INSTRUCTIONS TO FOLLOW:
A verbatim reproduction of all the entries is needed.

MATERIAL PROVIDED START

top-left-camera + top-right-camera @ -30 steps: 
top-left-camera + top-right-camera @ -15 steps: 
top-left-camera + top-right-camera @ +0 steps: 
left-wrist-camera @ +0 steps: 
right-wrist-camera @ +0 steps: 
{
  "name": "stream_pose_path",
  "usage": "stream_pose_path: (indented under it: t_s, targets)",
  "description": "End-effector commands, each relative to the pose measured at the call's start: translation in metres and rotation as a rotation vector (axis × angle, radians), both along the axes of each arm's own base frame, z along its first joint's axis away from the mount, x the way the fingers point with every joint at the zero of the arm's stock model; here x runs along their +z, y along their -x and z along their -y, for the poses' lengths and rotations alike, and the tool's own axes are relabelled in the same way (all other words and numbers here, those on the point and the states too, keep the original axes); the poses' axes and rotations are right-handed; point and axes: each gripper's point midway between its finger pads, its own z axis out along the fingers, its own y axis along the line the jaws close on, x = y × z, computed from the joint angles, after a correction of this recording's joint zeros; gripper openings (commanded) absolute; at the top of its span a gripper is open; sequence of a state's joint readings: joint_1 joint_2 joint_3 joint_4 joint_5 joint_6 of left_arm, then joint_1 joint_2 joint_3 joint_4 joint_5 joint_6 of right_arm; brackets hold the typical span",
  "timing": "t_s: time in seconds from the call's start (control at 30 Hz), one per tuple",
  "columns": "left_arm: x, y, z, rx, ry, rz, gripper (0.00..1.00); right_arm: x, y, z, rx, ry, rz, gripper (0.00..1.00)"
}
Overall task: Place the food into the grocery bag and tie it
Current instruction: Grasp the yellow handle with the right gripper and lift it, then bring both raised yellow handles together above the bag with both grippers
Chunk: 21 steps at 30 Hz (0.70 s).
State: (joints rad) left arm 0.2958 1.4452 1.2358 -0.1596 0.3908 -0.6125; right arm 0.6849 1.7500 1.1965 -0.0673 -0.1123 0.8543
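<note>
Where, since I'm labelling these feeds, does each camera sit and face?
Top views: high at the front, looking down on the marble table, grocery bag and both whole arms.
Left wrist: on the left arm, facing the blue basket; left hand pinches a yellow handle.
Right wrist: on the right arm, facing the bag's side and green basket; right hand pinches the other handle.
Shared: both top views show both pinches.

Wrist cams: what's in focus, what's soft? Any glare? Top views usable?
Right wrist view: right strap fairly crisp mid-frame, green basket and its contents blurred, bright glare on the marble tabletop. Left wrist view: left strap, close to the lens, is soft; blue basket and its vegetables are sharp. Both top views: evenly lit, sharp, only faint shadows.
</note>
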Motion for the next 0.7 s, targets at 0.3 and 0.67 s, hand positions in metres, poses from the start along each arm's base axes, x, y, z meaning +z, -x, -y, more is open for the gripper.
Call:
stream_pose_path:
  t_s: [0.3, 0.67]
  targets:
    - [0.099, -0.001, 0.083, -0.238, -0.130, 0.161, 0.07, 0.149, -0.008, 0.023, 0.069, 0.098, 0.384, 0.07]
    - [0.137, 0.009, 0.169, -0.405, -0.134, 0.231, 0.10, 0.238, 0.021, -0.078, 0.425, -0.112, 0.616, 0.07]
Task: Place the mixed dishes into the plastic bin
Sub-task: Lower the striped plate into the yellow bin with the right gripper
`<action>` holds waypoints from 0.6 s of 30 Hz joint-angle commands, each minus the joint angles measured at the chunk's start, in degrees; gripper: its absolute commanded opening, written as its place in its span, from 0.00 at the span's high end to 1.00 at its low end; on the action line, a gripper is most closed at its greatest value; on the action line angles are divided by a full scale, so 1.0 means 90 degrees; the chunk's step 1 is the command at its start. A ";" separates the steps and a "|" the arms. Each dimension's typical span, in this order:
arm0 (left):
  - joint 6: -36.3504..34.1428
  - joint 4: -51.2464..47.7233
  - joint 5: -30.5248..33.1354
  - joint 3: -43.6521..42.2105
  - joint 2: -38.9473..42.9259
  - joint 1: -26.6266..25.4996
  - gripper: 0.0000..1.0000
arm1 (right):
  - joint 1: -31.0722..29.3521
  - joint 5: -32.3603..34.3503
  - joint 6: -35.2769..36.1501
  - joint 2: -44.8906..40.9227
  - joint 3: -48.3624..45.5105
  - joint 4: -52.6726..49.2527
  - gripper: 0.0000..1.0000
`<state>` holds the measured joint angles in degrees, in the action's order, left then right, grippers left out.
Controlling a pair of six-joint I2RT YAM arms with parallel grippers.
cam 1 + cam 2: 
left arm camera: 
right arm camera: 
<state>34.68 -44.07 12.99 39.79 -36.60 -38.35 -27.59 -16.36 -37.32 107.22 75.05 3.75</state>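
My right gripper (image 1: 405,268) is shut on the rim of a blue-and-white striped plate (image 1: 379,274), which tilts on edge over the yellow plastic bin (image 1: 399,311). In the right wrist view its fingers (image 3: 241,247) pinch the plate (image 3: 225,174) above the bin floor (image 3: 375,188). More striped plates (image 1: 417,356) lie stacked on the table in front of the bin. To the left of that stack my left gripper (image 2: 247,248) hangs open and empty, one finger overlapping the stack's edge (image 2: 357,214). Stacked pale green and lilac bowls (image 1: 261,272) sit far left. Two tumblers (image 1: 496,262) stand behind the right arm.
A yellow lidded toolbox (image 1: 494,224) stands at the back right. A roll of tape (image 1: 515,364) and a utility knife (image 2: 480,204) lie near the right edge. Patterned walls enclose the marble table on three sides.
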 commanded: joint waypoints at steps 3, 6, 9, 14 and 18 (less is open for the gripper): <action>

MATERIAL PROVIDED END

TASK RESPONSE:
top-left-camera + top-right-camera @ -30 steps: 
top-left-camera + top-right-camera @ -15 steps: 
top-left-camera + top-right-camera @ +0 steps: 
left-wrist-camera @ +0 steps: 
right-wrist-camera @ +0 steps: 
{
  "name": "stream_pose_path",
  "usage": "stream_pose_path: (indented under it: t_s, targets)",
  "description": "End-effector commands, each relative to the pose measured at the call's start: translation in metres and rotation as a rotation vector (axis × angle, radians), both along the axes of each arm's own base frame, z along its first joint's axis away from the mount, x the way the fingers point with every joint at the zero of the arm's stock model; here x runs along their +z, y along their -x and z along their -y, for the poses' lengths and rotations alike, and the tool's own axes are relabelled in the same way (all other words and numbers here, those on the point and the states too, keep the original axes); the poses' axes and rotations are right-handed; point and axes: each gripper's point midway between its finger pads, its own z axis out along the fingers, its own y axis along the line the jaws close on, x = y × z, computed from the joint angles, after a correction of this recording's joint zeros; gripper openings (commanded) absolute; at the top of its span a gripper is open; sequence of a state's joint readings: joint_1 joint_2 joint_3 joint_4 joint_5 joint_6 of left_arm, then joint_1 joint_2 joint_3 joint_4 joint_5 joint_6 of right_arm; brackets hold the typical span",
  "timing": "t_s: time in seconds from the call's start (control at 30 Hz), one per tuple",
  "columns": "left_arm: x, y, z, rx, ry, rz, gripper (0.00..1.00); right_arm: x, y, z, rx, ry, rz, gripper (0.00..1.00)"
}
Overall task: Place the food into the grocery bag and tie it
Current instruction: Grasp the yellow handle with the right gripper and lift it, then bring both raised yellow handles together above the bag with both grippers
Chunk: 21 steps at 30 Hz (0.70 s).
State: (joints rad) left arm 0.2958 1.4452 1.2358 -0.1596 0.3908 -0.6125; right arm 0.6849 1.7500 1.1965 -0.0673 -0.1123 0.8543
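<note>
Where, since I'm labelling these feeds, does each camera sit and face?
Top views: high at the front, looking down on the marble table, grocery bag and both whole arms.
Left wrist: on the left arm, facing the blue basket; left hand pinches a yellow handle.
Right wrist: on the right arm, facing the bag's side and green basket; right hand pinches the other handle.
Shared: both top views show both pinches.

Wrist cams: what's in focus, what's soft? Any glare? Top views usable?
Right wrist view: right strap fairly crisp mid-frame, green basket and its contents blurred, bright glare on the marble tabletop. Left wrist view: left strap, close to the lens, is soft; blue basket and its vegetables are sharp. Both top views: evenly lit, sharp, only faint shadows.
</note>
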Motion for the next 0.7 s, targets at 0.3 and 0.67 s, hand positions in metres, poses from the start along each arm's base axes, x, y, z meaning +z, -x, -y, more is open for the gripper.
Call:
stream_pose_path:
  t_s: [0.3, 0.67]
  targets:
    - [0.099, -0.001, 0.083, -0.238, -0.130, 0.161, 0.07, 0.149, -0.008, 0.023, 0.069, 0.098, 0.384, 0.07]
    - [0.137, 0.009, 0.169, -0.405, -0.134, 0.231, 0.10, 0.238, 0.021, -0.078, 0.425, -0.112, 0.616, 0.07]
Task: Place the mixed dishes into the plastic bin
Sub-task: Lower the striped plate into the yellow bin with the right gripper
`<action>` holds waypoints from 0.6 s of 30 Hz joint-angle commands, each minus the joint angles measured at the chunk's start, in degrees; gripper: its absolute commanded opening, written as its place in its span, from 0.00 at the span's high end to 1.00 at its low end; on the action line, a gripper is most closed at its greatest value; on the action line angles are divided by a full scale, so 1.0 means 90 degrees; the chunk's step 1 is the command at its start. A ";" separates the steps and a "|" the arms. Each dimension's typical span, in this order:
arm0 (left):
  - joint 6: -36.3504..34.1428
  - joint 4: -51.2464..47.7233
  - joint 5: -30.5248..33.1354
  - joint 3: -43.6521..42.2105
  - joint 2: -38.9473..42.9259
  - joint 1: -26.6266..25.4996
  - gripper: 0.0000..1.0000
arm1 (right):
  - joint 1: -31.0722..29.3521
  - joint 5: -32.3603..34.3503
  - joint 6: -35.2769..36.1501
  - joint 2: -44.8906..40.9227
  - joint 3: -48.3624..45.5105
  - joint 4: -52.6726..49.2527
  - gripper: 0.0000..1.0000
`<state>` holds the measured joint angles in degrees, in the action's order, left then right, grippers left out.
Controlling a pair of six-joint I2RT YAM arms with parallel grippers.
cam 1 + cam 2: 
left arm camera: 
right arm camera: 
<state>34.68 -44.07 12.99 39.79 -36.60 -38.35 -27.59 -16.36 -37.32 107.22 75.05 3.75</state>
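My right gripper (image 1: 405,268) is shut on the rim of a blue-and-white striped plate (image 1: 379,274), which tilts on edge over the yellow plastic bin (image 1: 399,311). In the right wrist view its fingers (image 3: 241,247) pinch the plate (image 3: 225,174) above the bin floor (image 3: 375,188). More striped plates (image 1: 417,356) lie stacked on the table in front of the bin. To the left of that stack my left gripper (image 2: 247,248) hangs open and empty, one finger overlapping the stack's edge (image 2: 357,214). Stacked pale green and lilac bowls (image 1: 261,272) sit far left. Two tumblers (image 1: 496,262) stand behind the right arm.
A yellow lidded toolbox (image 1: 494,224) stands at the back right. A roll of tape (image 1: 515,364) and a utility knife (image 2: 480,204) lie near the right edge. Patterned walls enclose the marble table on three sides.
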 commanded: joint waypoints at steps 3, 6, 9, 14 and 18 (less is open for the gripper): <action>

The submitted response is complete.